• [Work instruction]
An unaltered copy of the listing below is required.

• [Collected data]
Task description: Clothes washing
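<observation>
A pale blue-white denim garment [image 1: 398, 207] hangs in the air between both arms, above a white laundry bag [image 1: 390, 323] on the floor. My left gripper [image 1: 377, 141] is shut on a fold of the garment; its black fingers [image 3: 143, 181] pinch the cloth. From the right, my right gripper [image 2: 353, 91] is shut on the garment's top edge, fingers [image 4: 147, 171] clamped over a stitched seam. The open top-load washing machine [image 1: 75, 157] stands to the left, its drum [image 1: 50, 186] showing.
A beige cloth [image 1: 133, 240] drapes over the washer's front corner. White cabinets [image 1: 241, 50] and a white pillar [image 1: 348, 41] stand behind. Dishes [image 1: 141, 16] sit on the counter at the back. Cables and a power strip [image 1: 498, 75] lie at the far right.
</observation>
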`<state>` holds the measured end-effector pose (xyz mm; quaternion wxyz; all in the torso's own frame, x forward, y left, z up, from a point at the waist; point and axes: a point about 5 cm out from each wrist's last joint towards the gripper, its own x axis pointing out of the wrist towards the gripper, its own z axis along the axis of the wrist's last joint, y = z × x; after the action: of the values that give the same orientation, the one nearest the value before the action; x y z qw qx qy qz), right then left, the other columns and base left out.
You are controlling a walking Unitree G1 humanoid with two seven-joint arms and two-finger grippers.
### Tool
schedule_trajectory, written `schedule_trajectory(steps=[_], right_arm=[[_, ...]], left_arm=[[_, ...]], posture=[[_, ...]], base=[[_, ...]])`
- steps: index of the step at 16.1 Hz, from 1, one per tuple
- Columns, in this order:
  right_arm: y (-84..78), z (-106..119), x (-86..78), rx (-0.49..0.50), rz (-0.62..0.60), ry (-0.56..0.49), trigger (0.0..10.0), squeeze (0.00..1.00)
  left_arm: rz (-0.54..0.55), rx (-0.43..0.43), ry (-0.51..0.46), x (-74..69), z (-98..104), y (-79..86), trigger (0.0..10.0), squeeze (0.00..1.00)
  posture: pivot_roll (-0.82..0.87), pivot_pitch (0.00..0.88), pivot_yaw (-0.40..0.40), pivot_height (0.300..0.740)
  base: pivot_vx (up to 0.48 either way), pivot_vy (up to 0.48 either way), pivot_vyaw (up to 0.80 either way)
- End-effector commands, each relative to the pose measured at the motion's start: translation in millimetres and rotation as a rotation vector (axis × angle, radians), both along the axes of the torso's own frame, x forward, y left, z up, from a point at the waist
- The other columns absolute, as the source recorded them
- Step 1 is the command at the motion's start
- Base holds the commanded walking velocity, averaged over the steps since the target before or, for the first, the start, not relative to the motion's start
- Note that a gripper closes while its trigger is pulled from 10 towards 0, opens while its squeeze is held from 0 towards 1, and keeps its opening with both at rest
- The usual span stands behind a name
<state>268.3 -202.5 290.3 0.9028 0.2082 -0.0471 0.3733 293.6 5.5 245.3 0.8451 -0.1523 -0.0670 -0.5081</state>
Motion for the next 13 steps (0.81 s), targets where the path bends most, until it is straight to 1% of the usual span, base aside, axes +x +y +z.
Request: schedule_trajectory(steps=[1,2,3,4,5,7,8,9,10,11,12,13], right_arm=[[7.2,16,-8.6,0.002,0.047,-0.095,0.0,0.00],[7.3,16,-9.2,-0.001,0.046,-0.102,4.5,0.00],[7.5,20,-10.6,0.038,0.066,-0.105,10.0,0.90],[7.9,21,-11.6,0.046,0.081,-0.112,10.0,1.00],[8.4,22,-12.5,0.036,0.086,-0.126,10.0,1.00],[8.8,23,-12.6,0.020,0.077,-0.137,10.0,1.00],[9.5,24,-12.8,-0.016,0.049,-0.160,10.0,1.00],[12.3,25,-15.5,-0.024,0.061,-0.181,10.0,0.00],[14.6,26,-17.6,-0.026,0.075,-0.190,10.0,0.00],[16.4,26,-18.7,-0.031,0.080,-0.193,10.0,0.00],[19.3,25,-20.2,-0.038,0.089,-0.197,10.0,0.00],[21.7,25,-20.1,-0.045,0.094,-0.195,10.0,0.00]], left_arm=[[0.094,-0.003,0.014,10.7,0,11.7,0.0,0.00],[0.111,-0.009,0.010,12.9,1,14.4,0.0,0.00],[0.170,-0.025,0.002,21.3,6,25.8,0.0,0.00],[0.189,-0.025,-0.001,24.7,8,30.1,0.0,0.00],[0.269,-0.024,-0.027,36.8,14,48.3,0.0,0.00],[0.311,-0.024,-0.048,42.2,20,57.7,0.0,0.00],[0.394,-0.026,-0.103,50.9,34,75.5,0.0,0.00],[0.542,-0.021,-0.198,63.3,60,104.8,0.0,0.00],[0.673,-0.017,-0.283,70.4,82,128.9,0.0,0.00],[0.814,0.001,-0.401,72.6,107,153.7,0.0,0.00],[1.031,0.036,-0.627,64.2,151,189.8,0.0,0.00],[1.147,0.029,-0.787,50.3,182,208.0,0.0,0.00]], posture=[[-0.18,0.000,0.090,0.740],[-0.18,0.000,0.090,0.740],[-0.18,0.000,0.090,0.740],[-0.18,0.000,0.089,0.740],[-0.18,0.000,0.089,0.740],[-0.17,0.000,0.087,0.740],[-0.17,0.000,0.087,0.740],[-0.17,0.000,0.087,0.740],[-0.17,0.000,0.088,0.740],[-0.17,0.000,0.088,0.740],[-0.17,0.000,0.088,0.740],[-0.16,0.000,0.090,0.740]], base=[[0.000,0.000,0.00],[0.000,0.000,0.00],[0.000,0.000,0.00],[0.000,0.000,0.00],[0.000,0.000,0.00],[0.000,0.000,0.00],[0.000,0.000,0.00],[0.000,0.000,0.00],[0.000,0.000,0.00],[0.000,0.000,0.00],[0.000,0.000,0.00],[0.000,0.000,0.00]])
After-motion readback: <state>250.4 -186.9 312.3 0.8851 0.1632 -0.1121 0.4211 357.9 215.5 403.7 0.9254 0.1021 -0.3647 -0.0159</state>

• [Answer box]
Task description: Clothes washing
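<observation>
A pale blue-white denim garment [image 1: 398, 207] hangs in the air between both arms, above a white laundry bag [image 1: 390, 323] on the floor. My left gripper [image 1: 377, 141] is shut on a fold of the garment; its black fingers [image 3: 143, 181] pinch the cloth. From the right, my right gripper [image 2: 353, 91] is shut on the garment's top edge, fingers [image 4: 147, 171] clamped over a stitched seam. The open top-load washing machine [image 1: 75, 157] stands to the left, its drum [image 1: 50, 186] showing.
A beige cloth [image 1: 133, 240] drapes over the washer's front corner. White cabinets [image 1: 241, 50] and a white pillar [image 1: 348, 41] stand behind. Dishes [image 1: 141, 16] sit on the counter at the back. Cables and a power strip [image 1: 498, 75] lie at the far right.
</observation>
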`<state>` holds the measured end-effector pose (xyz mm; quaternion wxyz; all in the torso's own frame, x forward, y left, z up, from a point at the waist; point and axes: a point about 5 cm out from each wrist's last joint towards the gripper, its own x axis pointing out of the wrist towards the gripper, its own z axis along the axis of the wrist's last joint, y = z × x; after the action: of the values that give the same orientation, the one nearest the value before the action; x y z qw qx qy qz), right then left, the other columns and base left out.
You are controlling a walking Unitree G1 humanoid with two seven-joint arms and two-finger grippers.
### Tool
schedule_trajectory, written `schedule_trajectory(steps=[_], right_arm=[[_, ...]], left_arm=[[_, ...]], posture=[[_, ...]], base=[[_, ...]])`
- steps: index of the step at 16.1 Hz, from 1, one per tuple
- Columns, in this order:
  right_arm: y (-84..78), z (-106..119), x (-86..78), rx (-0.49..0.50), rz (-0.62..0.60), ry (-0.56..0.49), trigger (0.0..10.0), squeeze (0.00..1.00)
  left_arm: rz (-0.54..0.55), rx (-0.43..0.43), ry (-0.51..0.46), x (-74..69), z (-98..104), y (-79..86), trigger (0.0..10.0), squeeze (0.00..1.00)
  posture: pivot_roll (-0.82..0.87), pivot_pitch (0.00..0.88), pivot_yaw (-0.40..0.40), pivot_height (0.300..0.740)
  base: pivot_vx (up to 0.48 either way), pivot_vy (up to 0.48 either way), pivot_vyaw (up to 0.80 either way)
- End-effector commands, each relative to the pose measured at the motion's start: translation in millimetres and rotation as a rotation vector (axis × angle, radians), both along the axes of the torso's own frame, x forward, y left, z up, from a point at the waist
- The other columns absolute, as the source recorded them
- Step 1 is the command at the motion's start
- Base holds the commanded walking velocity, averaged over the steps since the target before or, for the first, the start, not relative to the motion's start
- Note that a gripper closes while its trigger is pulled from 10 towards 0, opens while its squeeze is held from 0 towards 1, and keeps its opening with both at rest
- The usual span stands behind a name
<state>268.3 -202.5 290.3 0.9028 0.2082 -0.0471 0.3733 293.6 5.5 245.3 0.8451 -0.1523 -0.0670 -0.5081</state>
Motion for the next 13 steps (0.81 s), targets where the path bends most, until it is straight to 1% of the usual span, base aside, axes +x +y +z.
Request: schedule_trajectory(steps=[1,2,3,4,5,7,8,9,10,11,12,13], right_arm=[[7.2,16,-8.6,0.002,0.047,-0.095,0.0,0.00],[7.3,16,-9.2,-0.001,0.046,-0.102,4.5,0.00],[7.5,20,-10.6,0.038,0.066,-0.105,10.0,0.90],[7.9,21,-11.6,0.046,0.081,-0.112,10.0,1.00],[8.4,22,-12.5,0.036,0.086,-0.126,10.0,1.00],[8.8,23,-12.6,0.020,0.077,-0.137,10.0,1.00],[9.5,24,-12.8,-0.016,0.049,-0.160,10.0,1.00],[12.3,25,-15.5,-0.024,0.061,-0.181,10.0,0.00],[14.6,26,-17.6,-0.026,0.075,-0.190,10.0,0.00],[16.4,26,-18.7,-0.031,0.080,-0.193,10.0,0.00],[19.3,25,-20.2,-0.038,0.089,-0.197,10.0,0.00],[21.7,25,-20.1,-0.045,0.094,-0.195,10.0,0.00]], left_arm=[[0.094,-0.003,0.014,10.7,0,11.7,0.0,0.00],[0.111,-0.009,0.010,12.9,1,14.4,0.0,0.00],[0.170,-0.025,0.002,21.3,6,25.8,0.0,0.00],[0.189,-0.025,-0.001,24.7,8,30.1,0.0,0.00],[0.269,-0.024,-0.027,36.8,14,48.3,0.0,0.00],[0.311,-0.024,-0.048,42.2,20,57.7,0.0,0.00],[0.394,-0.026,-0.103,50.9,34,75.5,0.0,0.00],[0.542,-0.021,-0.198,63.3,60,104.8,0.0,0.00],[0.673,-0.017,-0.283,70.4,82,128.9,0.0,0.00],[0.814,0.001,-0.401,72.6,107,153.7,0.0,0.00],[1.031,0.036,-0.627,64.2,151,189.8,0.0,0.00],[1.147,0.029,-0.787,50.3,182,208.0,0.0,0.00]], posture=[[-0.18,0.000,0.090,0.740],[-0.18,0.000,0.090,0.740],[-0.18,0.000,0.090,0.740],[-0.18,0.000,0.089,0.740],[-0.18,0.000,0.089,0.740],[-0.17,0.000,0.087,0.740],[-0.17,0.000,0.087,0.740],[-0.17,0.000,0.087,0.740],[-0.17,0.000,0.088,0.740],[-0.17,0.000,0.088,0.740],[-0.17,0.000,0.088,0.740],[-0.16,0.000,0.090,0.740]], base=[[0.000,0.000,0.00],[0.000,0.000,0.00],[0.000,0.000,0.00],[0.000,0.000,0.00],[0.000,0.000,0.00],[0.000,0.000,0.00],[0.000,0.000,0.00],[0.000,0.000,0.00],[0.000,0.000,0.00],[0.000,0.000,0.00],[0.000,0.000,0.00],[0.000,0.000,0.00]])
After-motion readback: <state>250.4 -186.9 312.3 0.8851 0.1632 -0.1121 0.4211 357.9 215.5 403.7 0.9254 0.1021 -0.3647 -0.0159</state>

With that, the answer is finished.